### WORK ORDER
Below are some records. Say in a single number how many of their lines include the word "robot".

───── WORKING DATA ─────

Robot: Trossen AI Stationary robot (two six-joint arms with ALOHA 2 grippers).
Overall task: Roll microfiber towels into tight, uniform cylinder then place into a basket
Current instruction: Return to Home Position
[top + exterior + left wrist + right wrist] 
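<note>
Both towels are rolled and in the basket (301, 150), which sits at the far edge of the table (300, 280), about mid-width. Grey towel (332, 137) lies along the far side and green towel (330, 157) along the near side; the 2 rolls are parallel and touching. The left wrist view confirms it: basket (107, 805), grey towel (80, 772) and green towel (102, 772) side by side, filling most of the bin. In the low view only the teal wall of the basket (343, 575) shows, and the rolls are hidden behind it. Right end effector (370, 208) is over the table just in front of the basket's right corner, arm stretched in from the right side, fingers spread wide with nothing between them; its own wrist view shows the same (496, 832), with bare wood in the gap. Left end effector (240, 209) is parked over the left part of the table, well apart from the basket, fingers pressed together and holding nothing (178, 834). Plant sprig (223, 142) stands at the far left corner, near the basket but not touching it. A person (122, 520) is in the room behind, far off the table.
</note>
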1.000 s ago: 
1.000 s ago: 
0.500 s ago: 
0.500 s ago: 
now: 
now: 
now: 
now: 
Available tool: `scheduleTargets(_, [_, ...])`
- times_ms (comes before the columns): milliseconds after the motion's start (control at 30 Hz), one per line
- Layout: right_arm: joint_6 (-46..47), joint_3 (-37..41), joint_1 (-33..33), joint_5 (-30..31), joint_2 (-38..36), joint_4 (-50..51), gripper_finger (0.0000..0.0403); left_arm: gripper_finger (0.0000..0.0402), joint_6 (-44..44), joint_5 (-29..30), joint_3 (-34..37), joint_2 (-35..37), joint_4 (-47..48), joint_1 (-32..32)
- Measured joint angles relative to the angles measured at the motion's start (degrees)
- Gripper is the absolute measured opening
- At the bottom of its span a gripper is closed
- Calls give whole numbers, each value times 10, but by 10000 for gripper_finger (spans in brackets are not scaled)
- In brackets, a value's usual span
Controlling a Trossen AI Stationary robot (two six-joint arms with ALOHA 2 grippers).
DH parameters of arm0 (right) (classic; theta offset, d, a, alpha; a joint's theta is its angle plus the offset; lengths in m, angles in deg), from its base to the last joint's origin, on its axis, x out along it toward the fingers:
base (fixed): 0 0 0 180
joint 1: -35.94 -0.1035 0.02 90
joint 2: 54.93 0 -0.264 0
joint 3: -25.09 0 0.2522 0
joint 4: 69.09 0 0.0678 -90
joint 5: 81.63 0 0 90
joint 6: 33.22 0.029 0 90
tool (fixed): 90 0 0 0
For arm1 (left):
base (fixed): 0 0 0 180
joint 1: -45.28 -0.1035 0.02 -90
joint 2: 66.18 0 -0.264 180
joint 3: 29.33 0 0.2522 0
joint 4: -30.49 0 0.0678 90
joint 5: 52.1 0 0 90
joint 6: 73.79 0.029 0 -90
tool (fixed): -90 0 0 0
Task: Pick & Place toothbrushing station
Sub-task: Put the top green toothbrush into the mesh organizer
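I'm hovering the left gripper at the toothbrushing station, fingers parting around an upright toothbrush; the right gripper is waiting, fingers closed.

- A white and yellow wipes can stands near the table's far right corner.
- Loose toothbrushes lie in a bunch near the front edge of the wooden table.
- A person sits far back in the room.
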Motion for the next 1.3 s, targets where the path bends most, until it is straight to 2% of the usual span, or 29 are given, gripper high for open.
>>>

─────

### WRITTEN RESPONSE
2